Adsense Cabeçalho

'Cassandro': cinebiografia-padrão impede voo acrobático e reluzente de um ícone da luta livre | 2023

NOTA 5.0

O mundo tá fodido. A luta é o bem vencendo o mal.

Por Alan Ferreira @depoisdaquelefilme


A lucha libre, uma mistura de esporte olímpico e encenação, é um dos fenômenos de entretenimento mais populares do México. E, claro, como o intercâmbio cultural não respeita as linhas traçadas por fronteiras, muitas cidades estadunidenses, como El Paso, também são tomadas por noites de homens em roupas apertadas naquilo que mais se parece com uma espécie de show acrobático do que propriamente com uma luta. De lá surge Saúl Armendáriz, um homem assumidamente gay que subverteria aquele universo ao criar Cassandro, figura que rompia com suas performances nos ringues as correntes paradigmáticas de um ambiente extremamente machista.

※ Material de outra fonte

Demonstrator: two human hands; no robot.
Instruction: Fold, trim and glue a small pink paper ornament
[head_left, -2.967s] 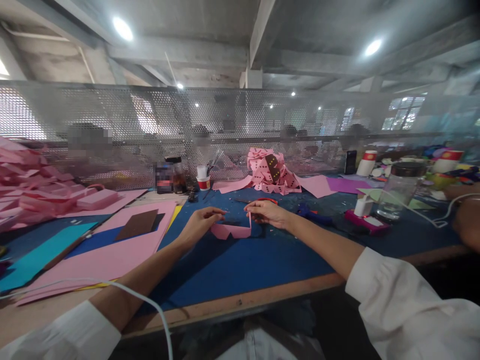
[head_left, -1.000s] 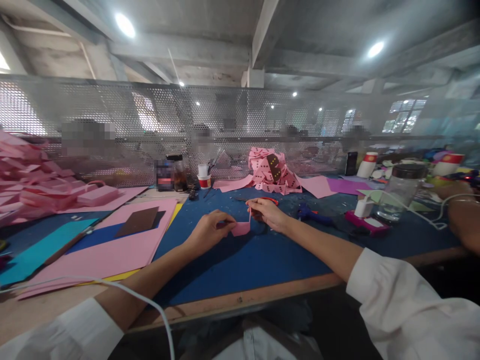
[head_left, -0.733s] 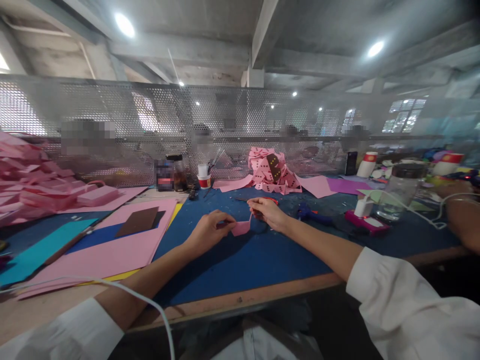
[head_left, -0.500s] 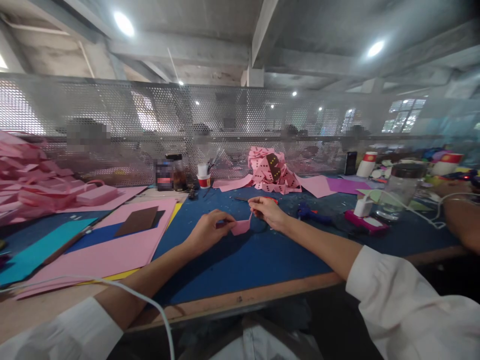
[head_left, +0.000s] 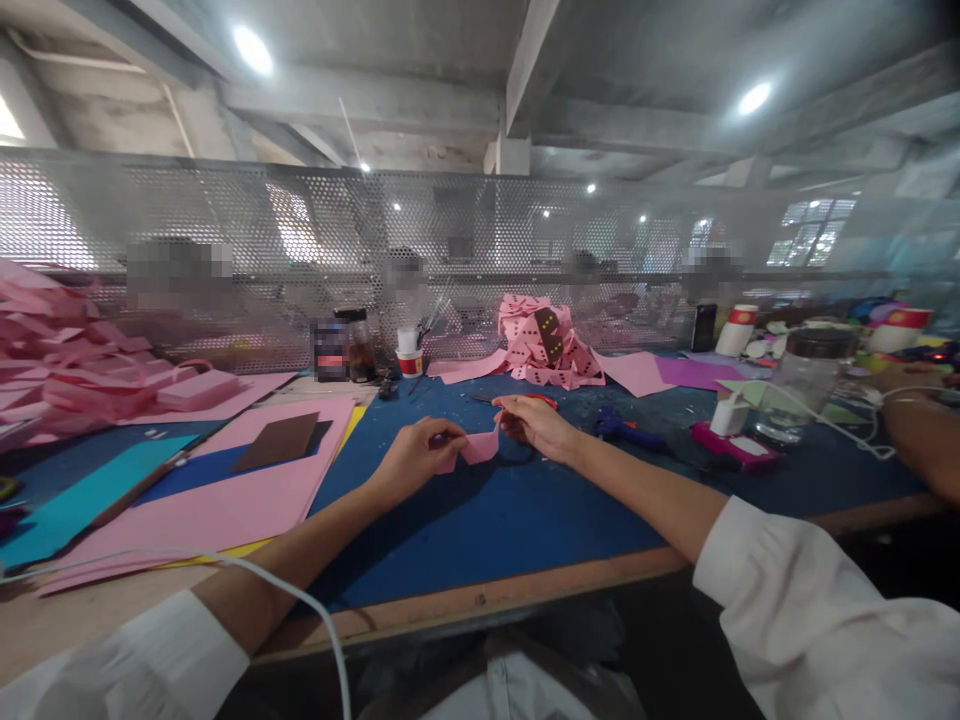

Dirigida por Roger Ross Williams, a cinebiografia do astro do wrestling não foge de alguns clichês comuns a esse subgênero tão em voga. Somos apresentados às influências comportamentais e estéticas de Saúl, acompanhamos o encontro com sua mentora (subaproveitada, diga-se), os percalços enfrentados e sua escalada ao reconhecimento e à fama, esta última etapa, inclusive, com direito àquela já tradicional sequência em montagem ágil com canção pop ao fundo. Tal caminho traçado pelo roteiro, escrito pelo próprio diretor em parceria com David Teague, não deixa de decepcionar pois, de certa forma, aprisiona um personagem tão distinto em seu campo de atuação.

Por outro lado, é na abordagem das lutas pessoais que o projeto ganha pontos em alguns rounds. A relação de Saúl com a mãe e, sobretudo, o imbróglio envolvendo o pai, alguém que vai sendo pintado como o maior adversário da vida do célebre lutador, dão robustez aos momentos dramáticos do filme, que são ressaltados pela ótima atuação de Gael Garcia Bernal. Porém, a competência na criação da expectativa para o aguardado embate é frustrada pela pobreza de densidade com a qual a cena é construída.

Esteticamente, chamam atenção a opção pelo estreitamento da razão de aspecto – que remete tanto aos ringues nos quais Cassandro brilhou quanto ao encaixotamento que sua personalidade libertária enfrentava – e a bela iluminação feita por Matias Penachino. Contudo, não deixa de causar uma certa estranheza a maneira como a mesma trilha sonora é utilizada em instantes variados no que diz respeito ao tom cênico. Seja nas horas de intimidade do protagonista com o amante, por exemplo, ou nas sequências de luta, os acordes melancólicos compostos por Tomás Barreiro e Marcelo Zarvos se fazem insistentemente presentes.

Por fim, pode-se dizer que “Cassandro” deixa a desejar ao colocar em moldura pouco ornamentada um personagem tão rico em possibilidades. Refém de uma paradoxal padronização, o longa, que circulou pelas telas do recém-encerrado Festival do Rio e que se encontra hoje disponível no catálogo do Prime Video, não consegue ser tão espetaculoso quanto seu personagem-título, deixando em nós espectadores a decepcionante sensação de empate técnico. Felizmente, na vida real, o exótico venceu.